The uprisings are also important to the West in the sense that they are a test of European commitment to universal human rights principles. As protests expanded from roughly 100 localities in January 2018 to nearly 200 cities and towns in November 2019, the regime’s reactionary violence grew more desperate and more serious.

Iran Protests: Nationwide Uprising in Iran- November 2019

After the second nationwide uprising flared up instantly in response to implementation of clearly harmful economic policies, the IRGC responded by opening fire on crowds of protesters throughout the country, killing approximately 1,500. The NCRI soon determined that over 12,000 people were arrested during the unrest, and Amnesty International issued a report detailing some of the torture that detainees were being subjected to for months afterward.

The EU has yet to take serious action over this crackdown, even though there is plenty of evidence that persistent tensions between the Iranian government and its people could still lead to even worse human rights abuses, and also to consequences for the security of Western nations. This fact was highlighted anew on February 4 with the Belgian judiciary’s conviction of the four Iranian operatives, one of whom was a high-ranking diplomat stationed at the regime’s embassy in Vienna.

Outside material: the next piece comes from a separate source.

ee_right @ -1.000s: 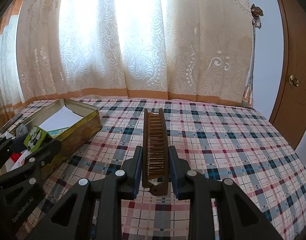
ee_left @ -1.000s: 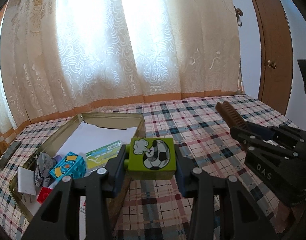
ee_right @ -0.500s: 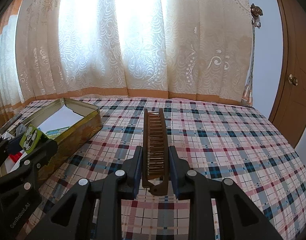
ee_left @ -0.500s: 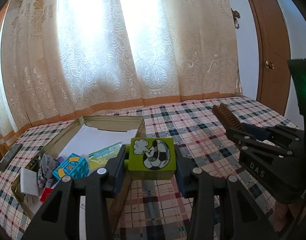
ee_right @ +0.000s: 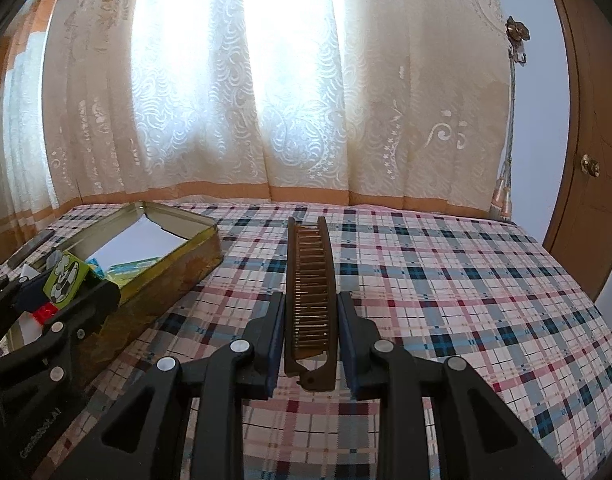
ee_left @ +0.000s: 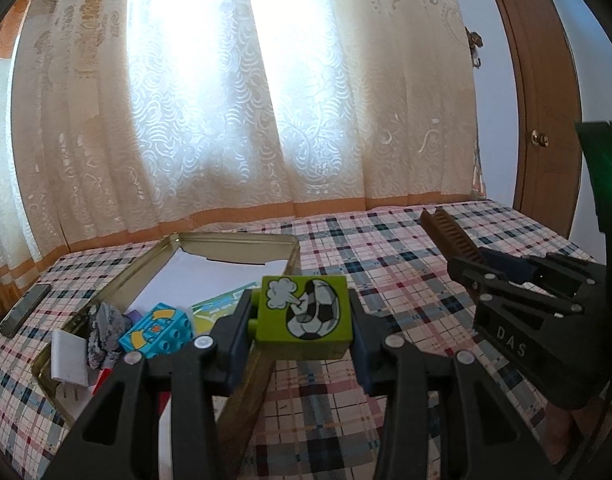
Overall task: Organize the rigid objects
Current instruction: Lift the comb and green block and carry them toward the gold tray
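My left gripper (ee_left: pixel 302 320) is shut on a green toy block (ee_left: pixel 304 316) printed with a football, held above the near right edge of an open gold tin box (ee_left: pixel 234 240). The tin holds a blue toy block (ee_left: pixel 158 330), a grey crumpled lump (ee_left: pixel 104 334), a white plug-like piece (ee_left: pixel 70 360), a green card (ee_left: pixel 222 304) and white paper. My right gripper (ee_right: pixel 310 332) is shut on a brown folding comb (ee_right: pixel 309 280) that points forward over the plaid cloth. It also shows in the left wrist view, as the right gripper (ee_left: pixel 502 276) with the comb (ee_left: pixel 450 236).
A plaid cloth (ee_right: pixel 446 280) covers the surface. A dark phone (ee_left: pixel 24 310) lies left of the tin. Lace curtains (ee_left: pixel 266 100) hang close behind, and a wooden door (ee_left: pixel 542 120) stands at the right. In the right wrist view the tin (ee_right: pixel 174 276) sits at the left.
Both grips hold unchanged. The left wrist view has tilted slightly, so the tin and the right gripper sit a little lower and nearer in it.
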Demonstrator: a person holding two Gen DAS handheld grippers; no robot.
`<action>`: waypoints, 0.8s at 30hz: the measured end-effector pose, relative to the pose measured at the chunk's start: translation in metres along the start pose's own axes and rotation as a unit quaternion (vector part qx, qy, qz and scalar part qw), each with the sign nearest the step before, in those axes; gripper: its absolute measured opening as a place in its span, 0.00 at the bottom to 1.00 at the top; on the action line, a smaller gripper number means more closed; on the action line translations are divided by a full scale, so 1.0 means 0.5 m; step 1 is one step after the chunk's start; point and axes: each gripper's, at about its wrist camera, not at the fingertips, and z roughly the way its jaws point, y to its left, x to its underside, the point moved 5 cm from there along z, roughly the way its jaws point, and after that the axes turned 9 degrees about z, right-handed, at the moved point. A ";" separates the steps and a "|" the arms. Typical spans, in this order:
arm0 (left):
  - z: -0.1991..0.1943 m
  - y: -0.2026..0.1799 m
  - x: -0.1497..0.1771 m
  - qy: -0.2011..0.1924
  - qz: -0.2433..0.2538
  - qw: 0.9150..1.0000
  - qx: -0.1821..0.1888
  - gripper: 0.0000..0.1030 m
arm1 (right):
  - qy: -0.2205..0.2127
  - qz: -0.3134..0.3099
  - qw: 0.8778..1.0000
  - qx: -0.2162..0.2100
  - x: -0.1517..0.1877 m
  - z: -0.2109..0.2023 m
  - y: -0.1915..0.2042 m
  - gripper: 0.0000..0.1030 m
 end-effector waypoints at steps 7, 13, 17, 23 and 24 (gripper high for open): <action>-0.016 0.017 0.006 -0.008 -0.008 1.000 -0.010 0.41 | -0.002 -0.008 1.000 -0.011 0.008 -0.006 0.024 0.27; -0.023 0.029 0.010 -0.010 -0.015 1.000 -0.013 0.41 | -0.003 -0.013 1.000 -0.021 0.012 -0.012 0.042 0.27; -0.026 0.034 0.012 -0.011 -0.019 1.000 -0.015 0.41 | -0.004 -0.014 1.000 -0.026 0.013 -0.016 0.048 0.27; -0.035 0.043 0.016 -0.014 -0.022 0.999 -0.021 0.41 | -0.010 -0.012 0.999 -0.031 0.014 -0.023 0.053 0.27; -0.036 0.045 0.017 -0.014 -0.023 0.999 -0.022 0.41 | -0.011 -0.011 0.999 -0.032 0.014 -0.024 0.054 0.27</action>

Their 2018 terror plot was largely motivated by the failure of crackdowns on the uprising at the beginning of that year. Its main target was Maryam Rajavi when she was to deliver the keynote speech at an NCRI gathering where dozens of European and American high-rank policymakers were also in attendance and would have been killed or wounded in this terrorist attack. The Alliance for Public Awareness, a group representing Iranian communities from throughout Europe, wrote in a letter on Monday that “this conspiracy could have been one of the bloodiest terrorist events in European history.”

Free Iran 2018 Gathering - 30 June 2018 - Villepinte, Paris

The letter was addressed to European Commission President Ursula von der Leyen and rightly condemned European policies for being inattentive to this threat and all the phenomena underlying it. “We call on you to hold the Mullahs’ regime accountable for its state-sponsored terrorism, widespread human rights abuses, ballistic missiles program, as well as attempts to acquire nuclear weapons,” the letter declared before urging the closure of Iranian embassies if the regime will not conclusively agree to halt its malign activities.

Although NATO foreign ministers may remain silent on the matter this week, there are plenty of European politicians who are eager to endorse the APA’s policy recommendations to change an appeasement policy that has proved along decades to be both ineffective and counterproductive.

Dr.-Alejo-Vidal-Quadras
Dr. Alejo Vidal-Quadras

Alejo Vidal-Quadras, a professor of atomic and nuclear physics, was vice-president of the European Parliament from 1999 to 2014. He is President of the International Committee In Search of Justice (ISJ)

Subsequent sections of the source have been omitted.